We allow people to offer a dishonest critique of the argument for cancelling student debt based on false powerlessness.
Because it would relieve millions of people from the burden of debt. This is an objective good.
And since this is debt held by the federal government, the loss is not taken by an outside source. Nor does it have any direct impacts on schools or other loaning agencies.
Virtually every concern voiced about writing off student debt comes from secondary effects. Effects such as the future behavior of schools and lending agencies. And in particular, what this means for students in school now and those planning to attend university in the fall.
All of these concerns are relevant and honestly, quite important. They are also secondary. They aren’t the substance of the primary. Nor are they necessarily the outcome.

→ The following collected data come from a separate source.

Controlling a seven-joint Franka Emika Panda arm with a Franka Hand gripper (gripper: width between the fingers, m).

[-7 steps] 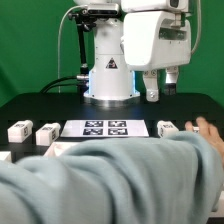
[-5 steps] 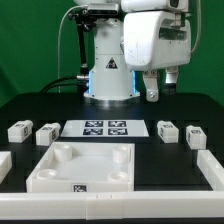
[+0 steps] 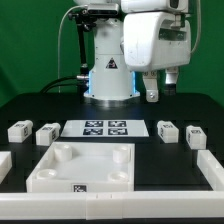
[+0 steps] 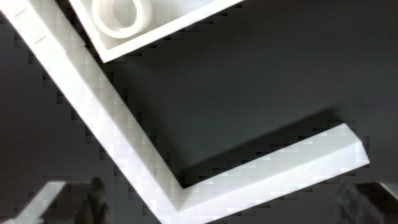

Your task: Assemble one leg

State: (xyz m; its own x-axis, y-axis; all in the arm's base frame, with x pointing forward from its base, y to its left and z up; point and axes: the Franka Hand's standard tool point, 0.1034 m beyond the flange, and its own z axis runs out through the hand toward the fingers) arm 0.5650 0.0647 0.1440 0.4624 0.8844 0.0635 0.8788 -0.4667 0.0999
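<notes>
Several legs, small white blocks with black-and-white markers, stand on the black table. Two are at the exterior view's left (image 3: 18,130) (image 3: 46,132) and two at its right (image 3: 167,129) (image 3: 194,134). The large white panel (image 3: 82,165) with round corner sockets lies at the front; one of its corners shows in the wrist view (image 4: 125,15). My gripper (image 3: 161,88) hangs high above the table's back right, far from every leg. It is open and empty. In the wrist view (image 4: 214,205) its fingers (image 4: 63,200) are dark blurs far apart.
The marker board (image 3: 105,128) lies flat between the two pairs of legs. White rails border the table at the exterior view's left (image 3: 5,163) and right (image 3: 210,165). One L-shaped rail corner (image 4: 125,130) lies below the gripper. The robot's base (image 3: 108,75) stands behind.
A person's arm in a grey-green sleeve covered the front of the table 0.7 s ago and has withdrawn, uncovering the panel. My gripper has not moved.
</notes>
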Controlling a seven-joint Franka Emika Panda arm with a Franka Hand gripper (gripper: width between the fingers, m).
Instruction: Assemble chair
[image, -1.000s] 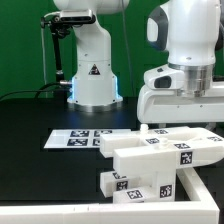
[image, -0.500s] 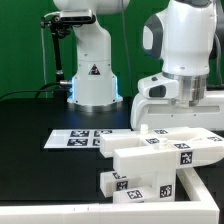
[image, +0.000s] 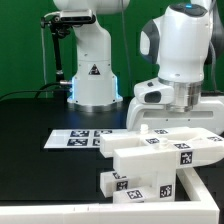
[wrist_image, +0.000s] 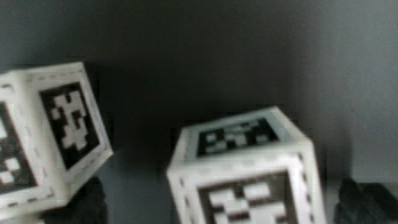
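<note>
So the black surface (image: 30, 120) takes up most of the shot. The white arm (image: 185, 45) towers over it on the exterior view's right, and its base (image: 95, 75) sits back near the far edge.

The gripper (image: 172, 118) hangs just above the pile of chair pieces (image: 160, 150). Its jaws are spread wide and, as far as I can see, they aren't gripping anything.

The chair pieces are bunched near the surface's near edge, on the exterior view's right. They're long white blocks with tags, and a slotted block (image: 135, 185) lies in front of them against the white rail (image: 100, 212) along that edge.

The marker board (image: 80, 138) lies flat just behind the pile, toward the exterior view's left.

The wrist view is blurry. It shows a tagged cube-ended post (wrist_image: 249, 165) and a second cube end (wrist_image: 54, 115) beside it, with a gap between them.
</note>
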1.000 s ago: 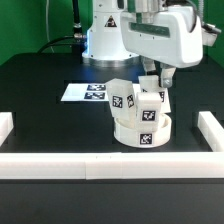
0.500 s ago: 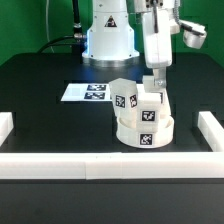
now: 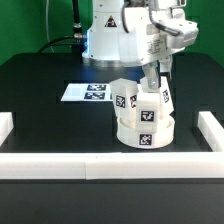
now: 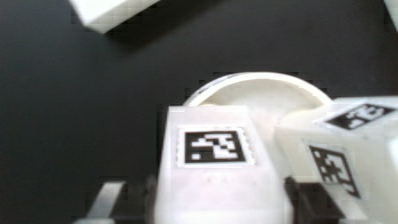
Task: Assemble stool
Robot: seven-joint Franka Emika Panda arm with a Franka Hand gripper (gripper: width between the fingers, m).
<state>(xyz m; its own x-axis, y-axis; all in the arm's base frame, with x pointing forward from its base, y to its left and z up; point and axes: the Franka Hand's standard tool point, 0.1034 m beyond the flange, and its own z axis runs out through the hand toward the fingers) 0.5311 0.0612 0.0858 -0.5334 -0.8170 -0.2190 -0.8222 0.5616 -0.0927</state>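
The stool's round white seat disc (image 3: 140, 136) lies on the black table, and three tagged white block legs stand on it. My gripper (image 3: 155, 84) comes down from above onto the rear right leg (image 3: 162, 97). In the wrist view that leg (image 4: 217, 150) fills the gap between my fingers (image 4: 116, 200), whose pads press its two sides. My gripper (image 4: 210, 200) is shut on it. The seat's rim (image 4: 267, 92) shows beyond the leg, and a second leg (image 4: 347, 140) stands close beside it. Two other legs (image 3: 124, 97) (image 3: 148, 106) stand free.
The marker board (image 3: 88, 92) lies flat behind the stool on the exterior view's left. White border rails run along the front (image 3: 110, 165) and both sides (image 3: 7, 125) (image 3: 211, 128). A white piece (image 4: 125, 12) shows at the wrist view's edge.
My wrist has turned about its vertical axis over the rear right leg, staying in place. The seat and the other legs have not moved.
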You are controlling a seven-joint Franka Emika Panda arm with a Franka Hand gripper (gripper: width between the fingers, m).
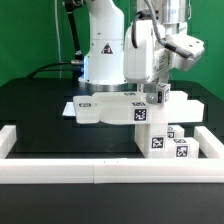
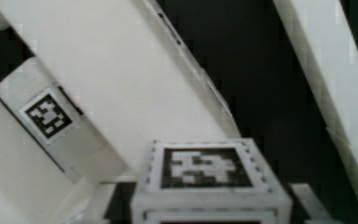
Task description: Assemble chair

For instance, if everybody is behaving rationally, there is no reason to think forgiving past debt held by the federal government should have any impact on schools at all. As in zero.
And if there is? Whose fault is that really? The debt isn’t theirs.
There is neither a cost nor benefit to the school. Period. But if they did raise rates on current students, they will have chosen to exploit current and future students. The burden is 100% on them.
If we consider university behavior as a reason not to do something, we can also consider university behavior as a reason to punish that behavior.
If they exploit students, punish them. Or better yet, prevent them from exploiting in the first place. Stop pretending Universities are helpless.
Similarly, the impact on future students can be easily addressed; both now and in the future.
Nothing precludes us from taking complimentary actions that address any of these secondary concerns.
The problem is when we use secondary concerns as equal to primary ones for the purpose of opposing an action. It is dishonest, even if unintentional.
I support canceling debt immediately and addressing the substance of these concerns. Which can be done in tandem. But they need not be strings attached to the primary—precisely because they are tangentially, rather than directly relevant.
Cancelling debt is simple. And the president can simply zero it out. The administration can also deal with borrowing and set new standards for the future. And Congress can cap expenses on education and actively drive the cost of education down.
Most of the cost of higher education has come from decreasing state funds while also offering no pressure to prevent the transfer of cost to the students.
In short, students have the least amount of leverage in the equation. Meanwhile, states have been starving their public universities and the federal government has chosen only to offer money to students without pressuring schools to keep rates down.
So it is doubly disingenuous to blame potential debt cancellation for the last thirty years of exploiting students. Students have been exploited by predatory practices, universities have shifted costs, and states and the federal government, which started this crisis, run around pretending they have no role to play now.
You may not think cancelling debt is good policy. But don’t hang your hat on the specter of future exploitation as if we aren’t presently choosing to allow them to exploit. Or as if tomorrow’s exploitation must be worse and we can’t do anything about it. Every bit of that is false.
Cancel debt now. Fix the student loan industry. And dramatically change the cost of university education. Every bit of that is doable. And necessary. So let’s stop pretending we can use the exploitation of students as a reason not to cancel debts. It is a lie.